TASK GOAL: Given the records below, the lines starting at the line with "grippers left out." and ending at the line with "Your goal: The" should be output exactly, both end lines kept and pictures left out.
*** INPUT Section Begins ***
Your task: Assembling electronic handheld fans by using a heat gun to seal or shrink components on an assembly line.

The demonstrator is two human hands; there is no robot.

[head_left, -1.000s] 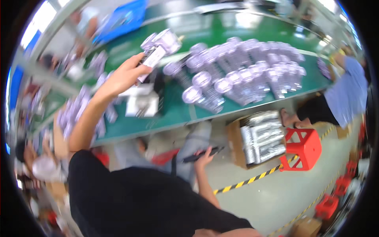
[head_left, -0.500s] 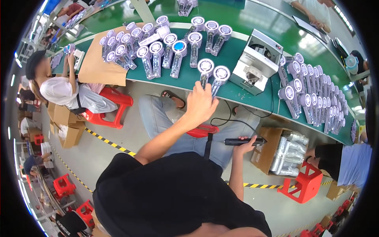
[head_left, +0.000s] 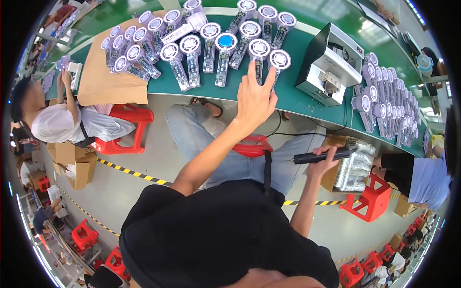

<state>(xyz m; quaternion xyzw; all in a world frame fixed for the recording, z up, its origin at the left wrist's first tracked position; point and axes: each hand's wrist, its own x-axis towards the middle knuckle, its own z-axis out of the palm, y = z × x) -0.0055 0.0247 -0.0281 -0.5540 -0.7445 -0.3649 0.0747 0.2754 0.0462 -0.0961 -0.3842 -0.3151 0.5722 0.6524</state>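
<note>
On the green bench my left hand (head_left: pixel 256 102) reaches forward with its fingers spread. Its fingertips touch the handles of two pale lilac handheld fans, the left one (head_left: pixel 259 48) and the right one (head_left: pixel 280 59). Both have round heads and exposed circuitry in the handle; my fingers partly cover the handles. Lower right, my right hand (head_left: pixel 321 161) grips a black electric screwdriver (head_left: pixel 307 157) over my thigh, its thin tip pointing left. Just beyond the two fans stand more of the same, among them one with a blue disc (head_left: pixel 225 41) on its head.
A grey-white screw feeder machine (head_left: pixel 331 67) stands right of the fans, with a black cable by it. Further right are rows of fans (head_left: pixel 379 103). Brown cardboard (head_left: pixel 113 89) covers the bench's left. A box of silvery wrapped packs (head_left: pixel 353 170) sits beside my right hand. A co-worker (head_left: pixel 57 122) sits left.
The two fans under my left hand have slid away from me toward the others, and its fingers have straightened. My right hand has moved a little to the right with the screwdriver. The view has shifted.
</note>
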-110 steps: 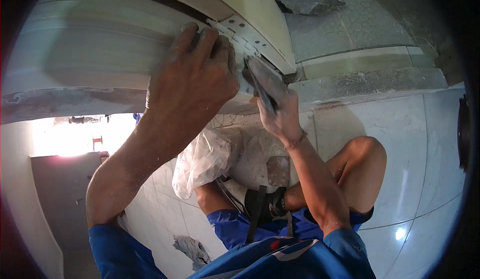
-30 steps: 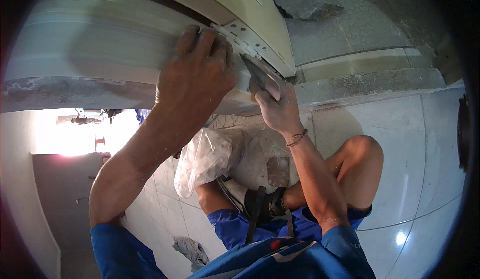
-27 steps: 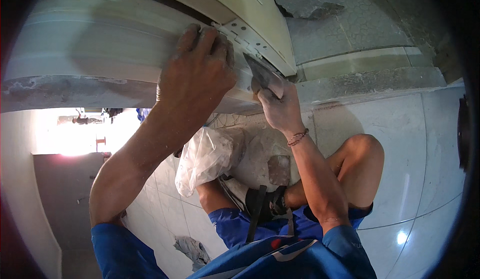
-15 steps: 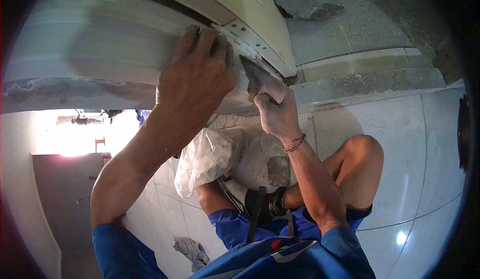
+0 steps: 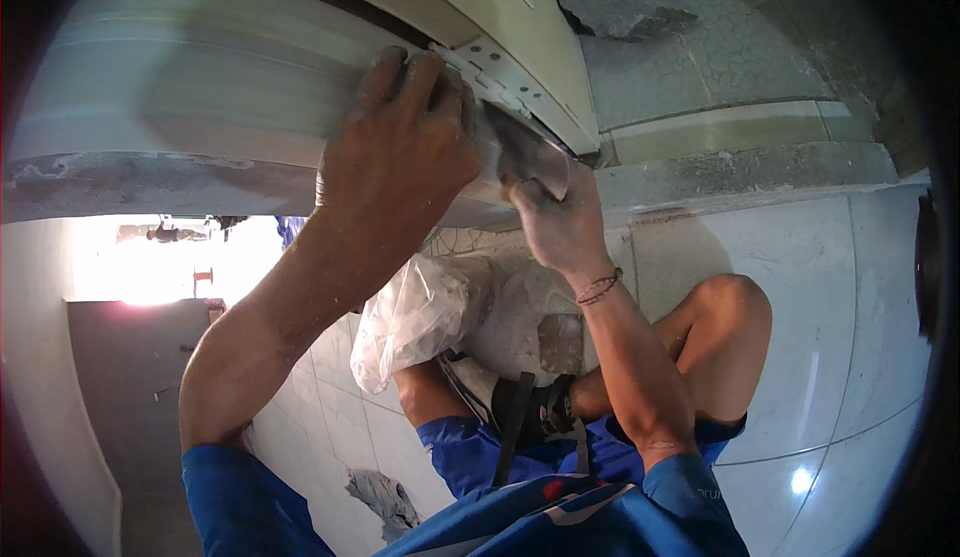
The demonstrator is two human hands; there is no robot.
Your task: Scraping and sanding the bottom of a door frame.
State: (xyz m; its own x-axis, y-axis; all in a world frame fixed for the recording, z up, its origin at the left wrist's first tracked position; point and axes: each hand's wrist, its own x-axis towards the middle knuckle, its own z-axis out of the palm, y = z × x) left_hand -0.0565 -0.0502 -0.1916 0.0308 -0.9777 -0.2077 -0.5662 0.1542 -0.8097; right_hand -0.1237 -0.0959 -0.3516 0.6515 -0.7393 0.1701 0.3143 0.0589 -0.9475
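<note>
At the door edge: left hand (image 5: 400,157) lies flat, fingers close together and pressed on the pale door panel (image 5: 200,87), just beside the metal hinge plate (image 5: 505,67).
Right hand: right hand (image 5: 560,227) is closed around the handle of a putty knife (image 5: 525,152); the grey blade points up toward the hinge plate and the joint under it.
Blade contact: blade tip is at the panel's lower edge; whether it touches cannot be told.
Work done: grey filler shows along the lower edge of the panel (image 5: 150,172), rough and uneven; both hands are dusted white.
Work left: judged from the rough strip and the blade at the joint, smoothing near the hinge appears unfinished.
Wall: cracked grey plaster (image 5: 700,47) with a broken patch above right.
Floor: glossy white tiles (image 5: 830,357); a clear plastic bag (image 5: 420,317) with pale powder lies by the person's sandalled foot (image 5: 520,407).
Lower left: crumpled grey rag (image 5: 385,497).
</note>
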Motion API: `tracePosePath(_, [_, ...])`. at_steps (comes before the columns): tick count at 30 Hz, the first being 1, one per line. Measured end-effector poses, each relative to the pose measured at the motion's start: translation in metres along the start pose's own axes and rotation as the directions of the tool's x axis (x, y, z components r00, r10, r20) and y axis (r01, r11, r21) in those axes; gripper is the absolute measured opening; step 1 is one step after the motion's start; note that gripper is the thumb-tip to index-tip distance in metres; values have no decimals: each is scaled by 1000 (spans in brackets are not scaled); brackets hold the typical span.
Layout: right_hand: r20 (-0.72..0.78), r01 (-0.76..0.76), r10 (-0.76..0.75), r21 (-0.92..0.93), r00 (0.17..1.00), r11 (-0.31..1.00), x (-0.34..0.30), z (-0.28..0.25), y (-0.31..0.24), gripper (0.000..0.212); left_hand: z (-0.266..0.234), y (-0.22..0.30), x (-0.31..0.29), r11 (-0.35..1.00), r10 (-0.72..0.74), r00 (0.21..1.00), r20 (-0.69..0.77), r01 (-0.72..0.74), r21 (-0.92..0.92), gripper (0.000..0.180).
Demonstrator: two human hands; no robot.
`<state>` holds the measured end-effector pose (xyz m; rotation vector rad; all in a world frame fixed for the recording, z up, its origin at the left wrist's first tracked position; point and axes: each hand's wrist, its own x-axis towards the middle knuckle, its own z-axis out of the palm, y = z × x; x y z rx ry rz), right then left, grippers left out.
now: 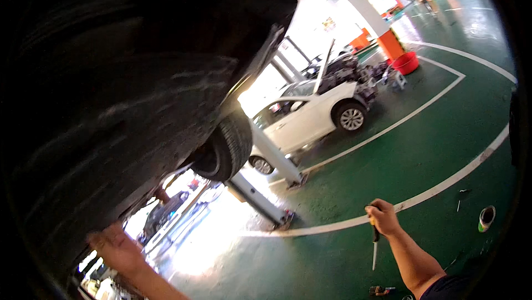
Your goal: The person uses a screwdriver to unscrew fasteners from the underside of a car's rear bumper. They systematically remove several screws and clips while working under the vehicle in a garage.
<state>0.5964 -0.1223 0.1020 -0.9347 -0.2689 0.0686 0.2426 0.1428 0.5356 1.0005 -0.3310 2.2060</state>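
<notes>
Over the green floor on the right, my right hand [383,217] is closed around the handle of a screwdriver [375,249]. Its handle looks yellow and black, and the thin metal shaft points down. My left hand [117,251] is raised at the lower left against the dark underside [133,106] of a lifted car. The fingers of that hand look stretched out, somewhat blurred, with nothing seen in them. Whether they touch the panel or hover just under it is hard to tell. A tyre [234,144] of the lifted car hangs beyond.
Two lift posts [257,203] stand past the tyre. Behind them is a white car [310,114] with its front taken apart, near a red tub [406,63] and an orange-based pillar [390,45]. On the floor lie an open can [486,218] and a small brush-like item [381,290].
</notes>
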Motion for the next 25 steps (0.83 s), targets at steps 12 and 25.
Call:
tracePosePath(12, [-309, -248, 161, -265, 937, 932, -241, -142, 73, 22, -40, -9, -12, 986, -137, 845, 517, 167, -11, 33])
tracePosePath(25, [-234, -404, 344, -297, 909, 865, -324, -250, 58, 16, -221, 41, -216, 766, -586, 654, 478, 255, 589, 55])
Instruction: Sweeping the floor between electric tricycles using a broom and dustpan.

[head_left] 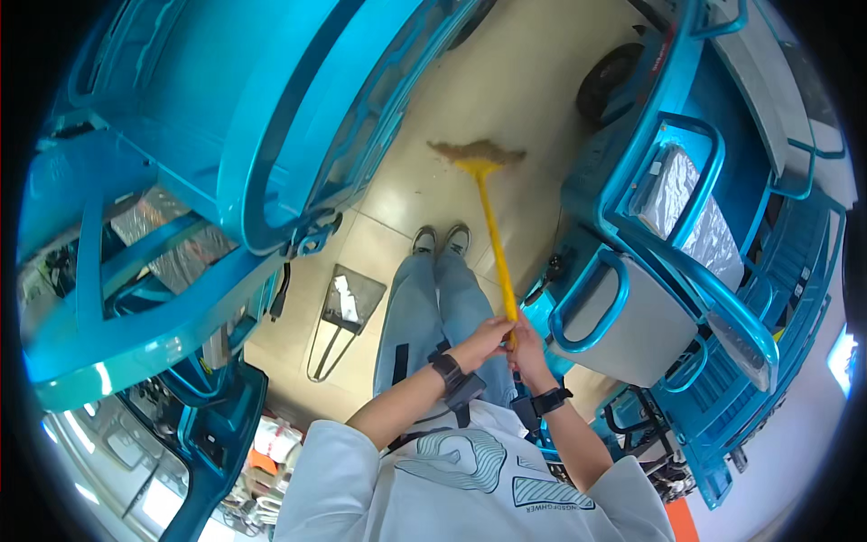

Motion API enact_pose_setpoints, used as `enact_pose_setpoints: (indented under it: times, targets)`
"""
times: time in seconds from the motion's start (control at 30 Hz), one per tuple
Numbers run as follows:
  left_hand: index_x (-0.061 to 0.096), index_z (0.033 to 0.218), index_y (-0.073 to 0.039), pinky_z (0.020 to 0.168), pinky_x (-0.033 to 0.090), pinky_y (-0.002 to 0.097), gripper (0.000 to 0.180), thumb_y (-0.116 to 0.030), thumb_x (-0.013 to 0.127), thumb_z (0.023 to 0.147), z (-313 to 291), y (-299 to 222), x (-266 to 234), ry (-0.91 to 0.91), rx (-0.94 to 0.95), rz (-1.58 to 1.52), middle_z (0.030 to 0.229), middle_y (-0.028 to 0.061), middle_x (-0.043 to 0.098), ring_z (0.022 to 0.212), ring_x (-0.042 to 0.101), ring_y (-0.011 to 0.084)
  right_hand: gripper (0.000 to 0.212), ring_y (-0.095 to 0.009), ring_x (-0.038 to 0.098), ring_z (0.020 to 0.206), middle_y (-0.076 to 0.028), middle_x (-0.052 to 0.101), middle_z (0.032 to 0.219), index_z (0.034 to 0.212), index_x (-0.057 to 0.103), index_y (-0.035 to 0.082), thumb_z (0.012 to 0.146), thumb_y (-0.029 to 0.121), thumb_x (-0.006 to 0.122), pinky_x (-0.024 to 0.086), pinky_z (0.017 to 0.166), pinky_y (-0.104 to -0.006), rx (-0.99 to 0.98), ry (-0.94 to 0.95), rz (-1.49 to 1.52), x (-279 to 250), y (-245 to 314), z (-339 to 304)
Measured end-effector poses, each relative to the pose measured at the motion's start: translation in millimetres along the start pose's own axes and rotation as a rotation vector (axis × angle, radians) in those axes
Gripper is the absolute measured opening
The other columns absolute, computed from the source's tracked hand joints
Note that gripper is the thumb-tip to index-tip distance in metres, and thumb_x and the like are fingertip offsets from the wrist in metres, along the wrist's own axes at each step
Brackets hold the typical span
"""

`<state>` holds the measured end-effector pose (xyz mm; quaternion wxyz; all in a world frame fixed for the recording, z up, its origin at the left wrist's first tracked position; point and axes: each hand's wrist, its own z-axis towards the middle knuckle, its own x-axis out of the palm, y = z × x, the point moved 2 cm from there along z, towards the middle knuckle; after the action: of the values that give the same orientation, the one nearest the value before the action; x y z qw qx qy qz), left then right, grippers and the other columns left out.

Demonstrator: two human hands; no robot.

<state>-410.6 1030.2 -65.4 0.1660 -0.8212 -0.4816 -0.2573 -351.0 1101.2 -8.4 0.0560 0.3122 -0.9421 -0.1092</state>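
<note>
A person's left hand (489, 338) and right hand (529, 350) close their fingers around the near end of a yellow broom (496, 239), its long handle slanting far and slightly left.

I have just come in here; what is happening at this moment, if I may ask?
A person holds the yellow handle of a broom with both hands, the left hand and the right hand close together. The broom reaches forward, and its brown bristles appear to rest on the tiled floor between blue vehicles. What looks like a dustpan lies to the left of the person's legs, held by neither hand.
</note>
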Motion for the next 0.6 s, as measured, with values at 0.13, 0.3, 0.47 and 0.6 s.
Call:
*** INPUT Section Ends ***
SOLVED EXERCISE:
`<state>` holds the measured end-effector pose (xyz m; rotation vector rad; all in a world frame fixed for the recording, z up, its origin at the left wrist's first tracked position; point and axes: each hand's wrist, its own x-axis towards the middle knuckle, its own z-axis out of the palm, y = z × x; x y z rx ry rz), right then left, grippers left out.
now: 
Your goal: The person uses a screwdriver to unscrew fasteners from the underside of a car's rear bumper. They systematically remove several screws and clips while working under the vehicle in a garage.

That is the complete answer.